Selain itu, pemerintah sendiri telah memberlakukan sejumlah kebijakan guna mendorong angka kelahiran, seperti merekrut pekerja asing untuk pengasuh anak, memberikan keringanan pajak, bahkan mengizinkan pria dengan tiga anak atau lebih di usia 30 tahun untuk terhindar dari akademi militer. Namun, rentetan upaya tersebut belum membuahkan hasil maksimal sejauh ini.
Akar Masalah
Menurut studi, krisis demografi Korea Selatan disebabkan oleh beberapa faktor, namun para pengamat sepakat penyebab utamanya adalah karena rasa frustrasi pasangan terkait biaya hidup yang terus meningkat dan penurunan kualitas hidup.
Problem utama dari masalah ini adalah dinamika sosial dan budaya di negara tersebut. Di area-area urban, banyak perempuan menempatkan karier sebagai prioritas daripada memulai kehidupan berkeluarga.
Menurut survei pemerintah dari 2023, lebih dari setengah responden menyatakan “beban mengasuh anak” sebagai masalah utama dalam partisipasi perempuan di lingkungan kerja.
Meningkatnya rumah tangga berpenghasilan ganda dan akses pendidikan yang lebih baik memungkinkan perempuan untuk menunda atau bahkan melewatkan pernikahan dan melahirkan.
BACA JUGA:
Lebih jauh, pernikahan juga tidak lagi dianggap sebagai keharusan memiliki anak. Dalam satu dekade terakhir, proporsi orang yang menerima untuk memiliki anak di luar nikah meningkat dari 22 persen menjadi 35 persen.
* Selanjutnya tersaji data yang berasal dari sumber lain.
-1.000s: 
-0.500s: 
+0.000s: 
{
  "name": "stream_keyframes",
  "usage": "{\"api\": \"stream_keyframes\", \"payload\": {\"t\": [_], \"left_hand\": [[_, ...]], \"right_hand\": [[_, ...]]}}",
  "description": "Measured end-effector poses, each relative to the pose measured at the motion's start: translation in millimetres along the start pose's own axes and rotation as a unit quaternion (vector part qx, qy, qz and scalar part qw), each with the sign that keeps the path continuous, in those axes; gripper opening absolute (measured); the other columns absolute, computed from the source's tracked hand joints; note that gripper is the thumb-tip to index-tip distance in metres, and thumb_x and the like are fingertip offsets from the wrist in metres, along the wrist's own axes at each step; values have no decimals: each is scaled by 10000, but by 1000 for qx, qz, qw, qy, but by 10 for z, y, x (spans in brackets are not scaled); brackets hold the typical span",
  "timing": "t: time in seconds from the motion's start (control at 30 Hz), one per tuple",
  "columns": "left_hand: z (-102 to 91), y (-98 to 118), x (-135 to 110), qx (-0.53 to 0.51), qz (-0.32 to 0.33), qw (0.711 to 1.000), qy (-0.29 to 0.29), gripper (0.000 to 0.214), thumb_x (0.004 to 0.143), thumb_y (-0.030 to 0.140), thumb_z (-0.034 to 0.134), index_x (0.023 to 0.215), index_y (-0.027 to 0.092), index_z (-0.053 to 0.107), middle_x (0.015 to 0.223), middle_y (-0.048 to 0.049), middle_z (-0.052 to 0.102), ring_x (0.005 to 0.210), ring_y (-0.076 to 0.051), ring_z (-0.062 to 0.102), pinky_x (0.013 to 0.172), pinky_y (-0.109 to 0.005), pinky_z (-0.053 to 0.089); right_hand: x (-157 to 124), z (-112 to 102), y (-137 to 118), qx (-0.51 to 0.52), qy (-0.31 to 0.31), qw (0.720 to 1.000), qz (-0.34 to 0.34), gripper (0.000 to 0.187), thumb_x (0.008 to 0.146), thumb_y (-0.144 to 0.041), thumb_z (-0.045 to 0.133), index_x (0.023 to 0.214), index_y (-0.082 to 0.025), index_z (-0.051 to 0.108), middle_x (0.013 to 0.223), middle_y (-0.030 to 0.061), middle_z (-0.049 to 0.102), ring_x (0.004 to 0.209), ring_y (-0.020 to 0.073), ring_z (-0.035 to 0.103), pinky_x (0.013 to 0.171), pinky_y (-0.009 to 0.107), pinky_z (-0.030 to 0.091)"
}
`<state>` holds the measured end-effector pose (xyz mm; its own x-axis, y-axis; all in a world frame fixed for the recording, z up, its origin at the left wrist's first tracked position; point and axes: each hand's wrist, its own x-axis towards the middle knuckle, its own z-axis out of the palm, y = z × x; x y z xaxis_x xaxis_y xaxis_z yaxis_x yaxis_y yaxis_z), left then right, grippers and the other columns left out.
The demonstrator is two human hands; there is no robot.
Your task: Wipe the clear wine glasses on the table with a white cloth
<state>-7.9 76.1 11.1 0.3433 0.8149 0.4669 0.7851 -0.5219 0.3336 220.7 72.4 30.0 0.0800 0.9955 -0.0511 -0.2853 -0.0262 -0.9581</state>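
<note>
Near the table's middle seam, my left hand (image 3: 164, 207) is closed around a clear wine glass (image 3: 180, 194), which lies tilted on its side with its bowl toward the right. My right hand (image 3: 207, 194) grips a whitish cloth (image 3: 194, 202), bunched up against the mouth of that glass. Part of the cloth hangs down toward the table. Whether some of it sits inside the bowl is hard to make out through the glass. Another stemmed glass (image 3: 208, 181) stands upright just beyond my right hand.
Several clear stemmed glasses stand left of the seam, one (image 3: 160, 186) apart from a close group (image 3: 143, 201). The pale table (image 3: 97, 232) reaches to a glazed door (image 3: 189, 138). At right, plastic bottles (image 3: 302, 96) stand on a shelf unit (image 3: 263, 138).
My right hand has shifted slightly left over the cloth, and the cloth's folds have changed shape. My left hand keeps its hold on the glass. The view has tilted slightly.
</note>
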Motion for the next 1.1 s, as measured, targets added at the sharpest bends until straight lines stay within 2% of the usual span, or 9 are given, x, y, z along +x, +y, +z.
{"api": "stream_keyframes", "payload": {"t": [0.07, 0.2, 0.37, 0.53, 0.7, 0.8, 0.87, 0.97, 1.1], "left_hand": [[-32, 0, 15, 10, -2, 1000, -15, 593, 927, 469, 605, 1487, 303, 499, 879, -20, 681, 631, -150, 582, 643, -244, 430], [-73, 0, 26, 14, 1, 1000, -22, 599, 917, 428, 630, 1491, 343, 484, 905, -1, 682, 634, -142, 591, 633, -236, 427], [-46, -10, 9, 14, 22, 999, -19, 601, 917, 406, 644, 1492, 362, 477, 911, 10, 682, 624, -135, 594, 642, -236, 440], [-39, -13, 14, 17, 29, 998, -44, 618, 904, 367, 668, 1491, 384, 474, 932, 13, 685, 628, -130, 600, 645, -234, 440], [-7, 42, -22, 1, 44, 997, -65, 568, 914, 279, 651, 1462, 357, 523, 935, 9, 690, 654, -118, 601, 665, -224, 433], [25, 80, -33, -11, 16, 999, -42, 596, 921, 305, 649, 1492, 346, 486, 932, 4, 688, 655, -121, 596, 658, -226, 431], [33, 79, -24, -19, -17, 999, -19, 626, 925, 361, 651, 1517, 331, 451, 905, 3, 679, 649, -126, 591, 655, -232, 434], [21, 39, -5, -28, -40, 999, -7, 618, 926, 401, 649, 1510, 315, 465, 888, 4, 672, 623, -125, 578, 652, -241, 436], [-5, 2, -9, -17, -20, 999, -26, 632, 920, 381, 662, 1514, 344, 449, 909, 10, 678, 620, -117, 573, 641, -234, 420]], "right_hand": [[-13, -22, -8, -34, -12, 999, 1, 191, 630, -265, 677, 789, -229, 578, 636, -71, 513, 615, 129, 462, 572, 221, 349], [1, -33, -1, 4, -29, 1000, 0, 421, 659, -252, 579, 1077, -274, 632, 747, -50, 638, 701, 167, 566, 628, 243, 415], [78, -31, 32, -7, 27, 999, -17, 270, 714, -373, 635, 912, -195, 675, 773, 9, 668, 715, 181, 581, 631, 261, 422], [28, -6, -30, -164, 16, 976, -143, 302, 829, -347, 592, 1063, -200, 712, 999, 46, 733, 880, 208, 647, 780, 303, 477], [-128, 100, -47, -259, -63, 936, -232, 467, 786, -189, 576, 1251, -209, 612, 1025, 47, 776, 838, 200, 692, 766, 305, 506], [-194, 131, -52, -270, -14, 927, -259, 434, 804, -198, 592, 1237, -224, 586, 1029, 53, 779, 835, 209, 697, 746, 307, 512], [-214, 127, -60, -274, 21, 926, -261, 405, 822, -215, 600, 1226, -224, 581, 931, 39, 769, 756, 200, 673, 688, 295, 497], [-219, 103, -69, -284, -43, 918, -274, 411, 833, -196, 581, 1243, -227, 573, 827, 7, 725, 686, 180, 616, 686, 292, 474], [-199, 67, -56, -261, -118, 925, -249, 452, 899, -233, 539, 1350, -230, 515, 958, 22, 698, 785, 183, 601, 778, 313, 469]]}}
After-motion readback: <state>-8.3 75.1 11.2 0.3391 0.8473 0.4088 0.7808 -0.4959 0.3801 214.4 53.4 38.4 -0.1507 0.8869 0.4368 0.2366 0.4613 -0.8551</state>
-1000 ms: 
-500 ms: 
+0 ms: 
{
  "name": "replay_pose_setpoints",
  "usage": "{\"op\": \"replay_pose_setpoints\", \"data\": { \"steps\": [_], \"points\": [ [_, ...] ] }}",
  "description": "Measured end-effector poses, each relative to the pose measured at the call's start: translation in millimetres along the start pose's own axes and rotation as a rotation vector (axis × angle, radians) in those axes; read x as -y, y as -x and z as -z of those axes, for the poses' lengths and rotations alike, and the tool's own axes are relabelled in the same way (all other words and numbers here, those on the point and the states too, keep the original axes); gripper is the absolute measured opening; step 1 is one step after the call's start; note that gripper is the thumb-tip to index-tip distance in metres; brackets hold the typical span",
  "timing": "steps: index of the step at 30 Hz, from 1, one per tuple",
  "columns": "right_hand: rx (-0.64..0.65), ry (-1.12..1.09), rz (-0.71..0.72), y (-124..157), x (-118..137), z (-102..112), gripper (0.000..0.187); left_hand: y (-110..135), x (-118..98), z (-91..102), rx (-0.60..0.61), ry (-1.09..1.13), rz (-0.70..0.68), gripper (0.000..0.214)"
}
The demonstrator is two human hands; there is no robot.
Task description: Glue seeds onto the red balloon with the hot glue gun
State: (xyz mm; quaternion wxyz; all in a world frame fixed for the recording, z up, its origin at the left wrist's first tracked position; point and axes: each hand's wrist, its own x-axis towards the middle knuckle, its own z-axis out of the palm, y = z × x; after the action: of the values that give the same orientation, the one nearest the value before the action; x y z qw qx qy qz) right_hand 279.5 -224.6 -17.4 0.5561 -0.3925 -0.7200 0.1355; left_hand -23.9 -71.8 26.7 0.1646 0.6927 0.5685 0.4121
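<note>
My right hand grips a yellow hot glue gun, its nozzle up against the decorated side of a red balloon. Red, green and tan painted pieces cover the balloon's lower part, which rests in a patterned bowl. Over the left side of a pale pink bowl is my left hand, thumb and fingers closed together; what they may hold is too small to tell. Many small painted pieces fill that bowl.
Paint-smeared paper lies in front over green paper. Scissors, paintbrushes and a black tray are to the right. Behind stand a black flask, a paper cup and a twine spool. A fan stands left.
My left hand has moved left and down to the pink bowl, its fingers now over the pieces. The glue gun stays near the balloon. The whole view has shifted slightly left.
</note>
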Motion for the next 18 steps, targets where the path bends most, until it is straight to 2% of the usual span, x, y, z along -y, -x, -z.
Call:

Tetapi hanya 2,5 persen anak di Korea Selatan yang lahir di luar nikah, menurut laporan The Economic Times.
“Memiliki anak ada dalam daftar saya, namun saya memiliki peluang promosi dan saya tak ingin melewatkannya,” ujar Gwak Tae-hee, junior manager usia 34 tahun di sebuah perusahaan Korea Selatan, yang telah menikah selama tiga tahun.